Why this isn't a good option for me: I've had radiation. She noted that I didn't seem to have a lot of skin changes with the radiation (some people do?) but that this affects the tissue underneath. There would be a 60% chance of me developing a certain kind of scar tissue, hardening if you will, that would turn my breast into a hard, melon like mound (it gives a whole new meaning to calling your boobs melons)  It's not dangerous or anything, more of a "wow you've got rock hard tits" kind of thing. 

Taking a flap of muscle and tissue from my stomach or back and moving it up/over to create a new breast.

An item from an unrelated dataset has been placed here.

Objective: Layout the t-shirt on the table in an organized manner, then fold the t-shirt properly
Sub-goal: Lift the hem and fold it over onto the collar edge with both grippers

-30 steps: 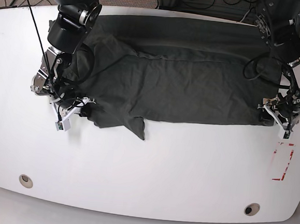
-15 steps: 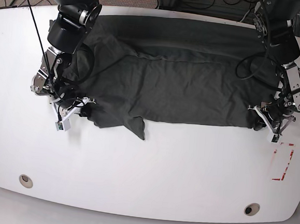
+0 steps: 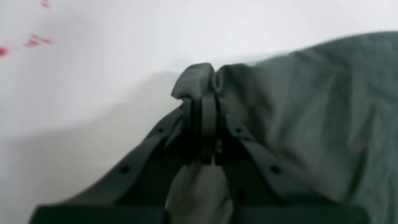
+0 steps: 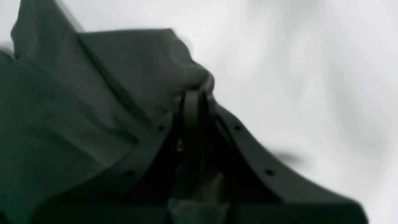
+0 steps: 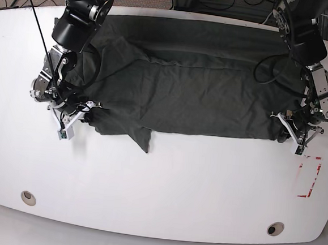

Why this isn't a good option for me: The recovery for this is about 6 months. It's not aesthetically pleasing - the scar on both the stomach and back is substantial. And again, because I had radiation she's not sure of the quality of tissue she has to work with.

The last choice is the most appealing option. She can put a tissue expander in to expand the tissue and then graft fat from other parts of my body to put into it.

Why I won't be getting this one: OHIP doesn't cover it. You see, part of this procedure requires liposuction. Liposuction is cosmetic surgery. Cosmetic surgery is not covered by OHIP. Ever.

Having said that, she did say she was petitioning to have that particular surgery included. She encouraged me to call and do the same - unless I want to travel to Miami and pay out of pocket for this surgery to be done. HA, fat chance!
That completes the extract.